## Exercise goal
Repeat the entire listing below exactly.

- Opening Delimiter -

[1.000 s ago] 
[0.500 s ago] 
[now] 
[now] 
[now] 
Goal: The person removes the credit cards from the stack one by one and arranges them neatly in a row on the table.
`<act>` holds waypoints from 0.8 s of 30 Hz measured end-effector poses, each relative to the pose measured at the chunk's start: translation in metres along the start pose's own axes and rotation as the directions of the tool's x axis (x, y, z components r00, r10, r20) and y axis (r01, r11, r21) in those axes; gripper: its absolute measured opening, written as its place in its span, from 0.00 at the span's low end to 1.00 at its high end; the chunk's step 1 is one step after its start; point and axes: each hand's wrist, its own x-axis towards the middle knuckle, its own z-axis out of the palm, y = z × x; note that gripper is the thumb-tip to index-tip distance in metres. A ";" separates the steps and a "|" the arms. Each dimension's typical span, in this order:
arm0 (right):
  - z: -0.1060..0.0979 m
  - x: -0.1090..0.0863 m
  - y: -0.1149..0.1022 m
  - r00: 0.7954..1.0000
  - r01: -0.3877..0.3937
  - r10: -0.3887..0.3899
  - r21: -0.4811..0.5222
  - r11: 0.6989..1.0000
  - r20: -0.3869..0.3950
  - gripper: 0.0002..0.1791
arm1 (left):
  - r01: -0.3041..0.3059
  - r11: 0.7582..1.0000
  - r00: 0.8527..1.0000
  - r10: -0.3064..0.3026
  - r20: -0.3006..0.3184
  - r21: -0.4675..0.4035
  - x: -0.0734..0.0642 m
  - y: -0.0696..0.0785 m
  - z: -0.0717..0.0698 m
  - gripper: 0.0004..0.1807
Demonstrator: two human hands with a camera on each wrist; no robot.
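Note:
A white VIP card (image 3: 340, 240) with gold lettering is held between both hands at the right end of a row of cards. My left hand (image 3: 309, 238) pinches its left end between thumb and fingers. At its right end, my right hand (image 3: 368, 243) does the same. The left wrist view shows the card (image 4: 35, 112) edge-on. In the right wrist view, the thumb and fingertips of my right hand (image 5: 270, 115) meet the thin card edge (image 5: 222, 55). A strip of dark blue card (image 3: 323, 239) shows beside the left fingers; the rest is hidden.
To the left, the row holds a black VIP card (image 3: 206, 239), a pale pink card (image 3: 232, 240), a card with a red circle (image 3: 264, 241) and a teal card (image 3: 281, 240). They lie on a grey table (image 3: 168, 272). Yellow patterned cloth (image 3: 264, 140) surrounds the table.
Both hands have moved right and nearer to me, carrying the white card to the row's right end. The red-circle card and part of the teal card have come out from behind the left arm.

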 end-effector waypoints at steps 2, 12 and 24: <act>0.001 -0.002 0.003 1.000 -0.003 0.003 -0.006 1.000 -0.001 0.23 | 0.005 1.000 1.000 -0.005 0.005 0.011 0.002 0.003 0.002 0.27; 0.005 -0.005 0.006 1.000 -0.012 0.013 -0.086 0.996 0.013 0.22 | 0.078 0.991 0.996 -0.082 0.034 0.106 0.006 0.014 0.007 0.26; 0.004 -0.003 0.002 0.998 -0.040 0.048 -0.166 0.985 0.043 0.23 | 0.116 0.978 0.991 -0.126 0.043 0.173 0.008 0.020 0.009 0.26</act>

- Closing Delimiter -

## Response area
[1.000 s ago] 
[0.500 s ago] 
[now] 
[now] 
[now] 
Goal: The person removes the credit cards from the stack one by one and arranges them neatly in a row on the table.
`<act>` holds waypoints from 0.8 s of 30 Hz measured end-effector poses, each relative to the pose measured at the chunk's start: translation in metres along the start pose's own axes and rotation as the directions of the tool's x axis (x, y, z components r00, r10, r20) and y axis (r01, r11, r21) in those axes; gripper: its absolute measured opening, written as its place in its span, from 0.00 at the span's low end to 1.00 at its high end; the chunk's step 1 is one step after its start; point and axes: each hand's wrist, its own x-axis towards the middle knuckle, its own z-axis out of the palm, y = z × x; note that gripper is the thumb-tip to index-tip distance in metres. A ";" separates the steps and a "|" the arms. Each dimension's typical span, in this order:
arm0 (right):
  - z: -0.1060..0.0979 m
  - x: -0.1090..0.0863 m
  - y: -0.1149..0.1022 m
  - r00: 0.7954..1.0000
  - r01: -0.3877..0.3937
  - r10: -0.3887..0.3899
  - r21: -0.4811..0.5222
  - r11: 0.6989..1.0000
  - r20: -0.3869..0.3950
  - gripper: 0.0002..0.1791
arm1 (left):
  - r01: -0.3041..0.3059
  - r11: 0.7582..1.0000
  - r00: 0.8527..1.0000
  - r10: -0.3064..0.3026
  - r20: -0.3006..0.3184
  - r21: -0.4675..0.4035
  - x: -0.0734..0.0642 m
  - y: -0.0696..0.0785 m
  - z: -0.0717..0.0698 m
  - gripper: 0.0004..0.1807
Demonstrator: two human hands with a camera on each wrist; no robot.
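Note:
A white VIP card (image 3: 340, 240) with gold lettering is held between both hands at the right end of a row of cards. My left hand (image 3: 309, 238) pinches its left end between thumb and fingers. At its right end, my right hand (image 3: 368, 243) does the same. The left wrist view shows the card (image 4: 35, 112) edge-on. In the right wrist view, the thumb and fingertips of my right hand (image 5: 270, 115) meet the thin card edge (image 5: 222, 55). A strip of dark blue card (image 3: 323, 239) shows beside the left fingers; the rest is hidden.
To the left, the row holds a black VIP card (image 3: 206, 239), a pale pink card (image 3: 232, 240), a card with a red circle (image 3: 264, 241) and a teal card (image 3: 281, 240). They lie on a grey table (image 3: 168, 272). Yellow patterned cloth (image 3: 264, 140) surrounds the table.
Both hands have moved right and nearer to me, carrying the white card to the row's right end. The red-circle card and part of the teal card have come out from behind the left arm.
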
 end-effector waypoints at steps 2, 12 and 24: <act>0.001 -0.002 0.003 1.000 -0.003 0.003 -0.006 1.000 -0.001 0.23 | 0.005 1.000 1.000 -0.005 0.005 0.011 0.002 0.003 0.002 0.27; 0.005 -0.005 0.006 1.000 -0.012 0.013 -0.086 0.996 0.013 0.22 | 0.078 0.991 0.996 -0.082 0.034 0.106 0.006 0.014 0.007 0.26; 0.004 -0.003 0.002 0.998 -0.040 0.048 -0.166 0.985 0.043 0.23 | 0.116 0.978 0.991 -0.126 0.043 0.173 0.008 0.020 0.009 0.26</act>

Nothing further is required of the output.